There are a thousand truisms about home and childhood, none of them true but all of them honest. It’s natural to want to tidy those earliest memories into a story so palatable and simple that you never have to read again. A home video promises to give your memories back with a certificate of fact— but the footage isn’t the feeling. Who is just out of frame? What does the soft focus obscure? How did the recording itself change the scene?

Some scrutinize the past and some never look back and Lucy Dacus, a lifelong writer and close reader, has long been the former sort. “The past doesn’t change,” Dacus said on a video call during that interminable winter of video calls. “Even if a memory is of a time I didn’t feel safe, there’s safety in looking at it, in its stability.”

This new gift from Dacus, 'Home Video’, her third album, was built on an interrogation of her coming-of-age years in Richmond, Virginia. Many songs start the way a memoir might—“In the summer of ’07 I was sure I’d go to heaven, but I was hedging my bets at VBS”—and all of them have the compassion, humor, and honesty of the best autobiographical writing. Most importantly and mysteriously, this album displays Dacus’s ability to use the personal as portal into the universal. “I can’t hide behind generalizations or fiction anymore,” Dacus says, though talking about these songs, she admits, makes her ache.

While there’s a nostalgic tint to much of Dacus’s work, the obliquely told stories in past songs are depicted here with greater specificity. “Triple Dog Dare” recounts young, queer love complicated and forbidden by religion. The toxic relationship depicted in “Partner in Crime” is filled with pining, deceit, and meeting curfew. (“My heart’s on my sleeve/ it’s embarrassing/ the pulpy thing, beating.”) “Christine” is an elegiac ballad about a close friend vanishing into an inhibiting relationship.

As is often the case with Dacus, these songs are a study in contrast. In “Hot & Heavy ” she sings powerfully about blushing and diffidence, while the song “Thumbs” contains an elegant fantasy about the brutal murder of a close friend’s no-good father. After performing “Thumbs” during the nearly nonstop tours for her first two albums, it quickly became a white whale to Dacus fans, who have been counting the days until its release just as we’ve all awaited the end of this endless quarantine.

While all that touring made Lucy long to re-root in her hometown, her sudden acclaim filled Richmond with funhouse distortions of herself. People she didn’t know were looking at her like they knew her better than she knew herself. Strangers showed up at her front door. “You used to be so sweet,” she sings on the opening track, “now you’re a firecracker on a crowded street.” That truism, both true and false—you can’t go home again—seemed to taunt her at the very time she needed home the most.
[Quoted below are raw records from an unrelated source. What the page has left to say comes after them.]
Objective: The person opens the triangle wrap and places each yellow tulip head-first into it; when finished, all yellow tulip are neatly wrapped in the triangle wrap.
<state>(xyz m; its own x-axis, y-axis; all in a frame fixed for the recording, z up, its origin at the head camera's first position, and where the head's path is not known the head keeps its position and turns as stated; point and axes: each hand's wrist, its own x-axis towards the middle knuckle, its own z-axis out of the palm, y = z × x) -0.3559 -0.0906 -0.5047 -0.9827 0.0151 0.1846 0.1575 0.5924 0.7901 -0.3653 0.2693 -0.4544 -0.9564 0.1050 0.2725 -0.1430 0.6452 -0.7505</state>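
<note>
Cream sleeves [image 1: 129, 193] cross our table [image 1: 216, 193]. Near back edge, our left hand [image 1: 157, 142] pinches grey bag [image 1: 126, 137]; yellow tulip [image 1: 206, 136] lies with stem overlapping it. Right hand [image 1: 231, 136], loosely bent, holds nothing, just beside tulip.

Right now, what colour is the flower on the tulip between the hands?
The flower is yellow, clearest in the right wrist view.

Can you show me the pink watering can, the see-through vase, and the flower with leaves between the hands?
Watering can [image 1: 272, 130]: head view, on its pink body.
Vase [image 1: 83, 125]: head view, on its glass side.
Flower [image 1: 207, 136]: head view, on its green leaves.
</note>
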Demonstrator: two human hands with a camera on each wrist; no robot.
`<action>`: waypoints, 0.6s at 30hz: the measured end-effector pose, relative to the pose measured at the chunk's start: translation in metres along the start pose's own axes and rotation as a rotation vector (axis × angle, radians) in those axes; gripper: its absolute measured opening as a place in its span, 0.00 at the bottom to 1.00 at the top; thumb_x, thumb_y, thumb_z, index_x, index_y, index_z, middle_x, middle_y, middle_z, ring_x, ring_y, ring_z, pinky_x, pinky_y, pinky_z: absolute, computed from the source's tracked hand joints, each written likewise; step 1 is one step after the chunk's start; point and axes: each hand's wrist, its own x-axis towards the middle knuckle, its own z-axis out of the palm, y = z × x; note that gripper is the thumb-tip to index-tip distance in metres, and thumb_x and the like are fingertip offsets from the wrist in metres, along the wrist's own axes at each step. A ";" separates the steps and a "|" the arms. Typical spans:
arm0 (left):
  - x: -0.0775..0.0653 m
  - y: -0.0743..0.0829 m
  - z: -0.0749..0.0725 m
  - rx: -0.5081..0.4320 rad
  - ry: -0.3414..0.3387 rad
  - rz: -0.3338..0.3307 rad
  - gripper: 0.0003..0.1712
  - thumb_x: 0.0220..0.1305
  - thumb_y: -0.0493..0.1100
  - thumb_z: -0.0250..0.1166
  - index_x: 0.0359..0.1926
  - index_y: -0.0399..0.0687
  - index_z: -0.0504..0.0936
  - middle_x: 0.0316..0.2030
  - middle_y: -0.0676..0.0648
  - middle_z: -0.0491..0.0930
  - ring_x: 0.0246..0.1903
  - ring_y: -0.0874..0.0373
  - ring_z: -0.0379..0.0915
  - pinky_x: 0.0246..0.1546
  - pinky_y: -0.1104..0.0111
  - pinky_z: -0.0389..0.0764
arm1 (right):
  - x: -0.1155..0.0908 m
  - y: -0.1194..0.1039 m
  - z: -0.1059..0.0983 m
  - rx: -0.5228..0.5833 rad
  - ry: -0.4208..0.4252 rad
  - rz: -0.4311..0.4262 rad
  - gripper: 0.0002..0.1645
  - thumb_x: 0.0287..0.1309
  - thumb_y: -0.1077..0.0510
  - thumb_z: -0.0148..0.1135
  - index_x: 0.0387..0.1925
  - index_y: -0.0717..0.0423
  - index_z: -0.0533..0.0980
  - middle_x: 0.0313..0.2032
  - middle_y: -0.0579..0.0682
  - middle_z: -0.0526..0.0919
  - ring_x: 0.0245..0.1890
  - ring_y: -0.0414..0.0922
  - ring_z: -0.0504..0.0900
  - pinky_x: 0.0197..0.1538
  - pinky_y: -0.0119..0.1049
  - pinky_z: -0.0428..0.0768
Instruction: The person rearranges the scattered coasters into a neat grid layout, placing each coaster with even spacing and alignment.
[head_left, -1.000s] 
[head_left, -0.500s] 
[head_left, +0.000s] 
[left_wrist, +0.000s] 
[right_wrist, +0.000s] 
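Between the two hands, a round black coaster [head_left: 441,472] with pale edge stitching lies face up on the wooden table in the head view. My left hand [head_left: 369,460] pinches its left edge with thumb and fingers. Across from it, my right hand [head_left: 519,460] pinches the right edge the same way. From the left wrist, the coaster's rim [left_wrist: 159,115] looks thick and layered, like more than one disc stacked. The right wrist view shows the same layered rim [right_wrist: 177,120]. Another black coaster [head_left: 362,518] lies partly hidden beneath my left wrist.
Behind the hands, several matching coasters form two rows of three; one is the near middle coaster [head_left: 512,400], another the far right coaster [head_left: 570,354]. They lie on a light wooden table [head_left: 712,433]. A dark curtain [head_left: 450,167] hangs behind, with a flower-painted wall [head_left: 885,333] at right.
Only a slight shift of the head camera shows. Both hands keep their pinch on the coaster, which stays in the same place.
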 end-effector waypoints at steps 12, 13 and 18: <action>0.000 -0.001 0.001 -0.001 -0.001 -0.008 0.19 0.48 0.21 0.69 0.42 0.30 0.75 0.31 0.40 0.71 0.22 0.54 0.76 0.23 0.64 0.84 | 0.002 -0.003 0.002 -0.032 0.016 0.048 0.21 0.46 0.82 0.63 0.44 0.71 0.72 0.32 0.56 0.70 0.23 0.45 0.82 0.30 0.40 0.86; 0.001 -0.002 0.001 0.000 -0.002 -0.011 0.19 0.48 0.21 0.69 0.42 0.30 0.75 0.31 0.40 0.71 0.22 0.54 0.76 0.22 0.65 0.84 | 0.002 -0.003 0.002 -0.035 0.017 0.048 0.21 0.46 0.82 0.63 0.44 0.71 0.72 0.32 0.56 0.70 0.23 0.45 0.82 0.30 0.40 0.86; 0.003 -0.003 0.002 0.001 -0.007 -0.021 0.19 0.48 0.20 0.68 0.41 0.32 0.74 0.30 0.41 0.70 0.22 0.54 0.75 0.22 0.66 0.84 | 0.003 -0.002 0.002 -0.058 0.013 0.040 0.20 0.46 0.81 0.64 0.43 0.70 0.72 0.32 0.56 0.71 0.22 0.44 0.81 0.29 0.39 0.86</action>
In August 2019, after a too much touring then a month of silence, it was time to go back to Trace Horse Studio in Nashville—Jacob Blizard, Collin Pastore, and Jake Finch, her loyal friends and collaborators were at her side again. Dacus’s boygenius bandmates, Phoebe Bridgers and Julien Baker sang a loving chorus on “Please Stay” and “Going Going Gone” while each recorded solo songs during the same session. Dacus’s resulting record—full of arrhythmic heartbeat percussion and backgrounds of water-warped pipe organ— was mixed by Shawn Everett and mastered by Bob Ludwig.

Loyal Dacus listeners may notice that the melodies here are lower and more contained, at times feeling as intimate as a whisper. The vulnerability of these songs, so often about the intense places where different sorts of love meet and warp, required this approach. “When you told me ‘bout your first time, a soccer player at the senior high,” she sings in “Cartwheel”, “I felt my body crumple to the floor. Betrayal like I’d never felt before.” Yet in “Partner in Crime”, Dacus marries content and form in a strikingly different way, using uncharacteristic autotune in a song about duplicity and soft coercion.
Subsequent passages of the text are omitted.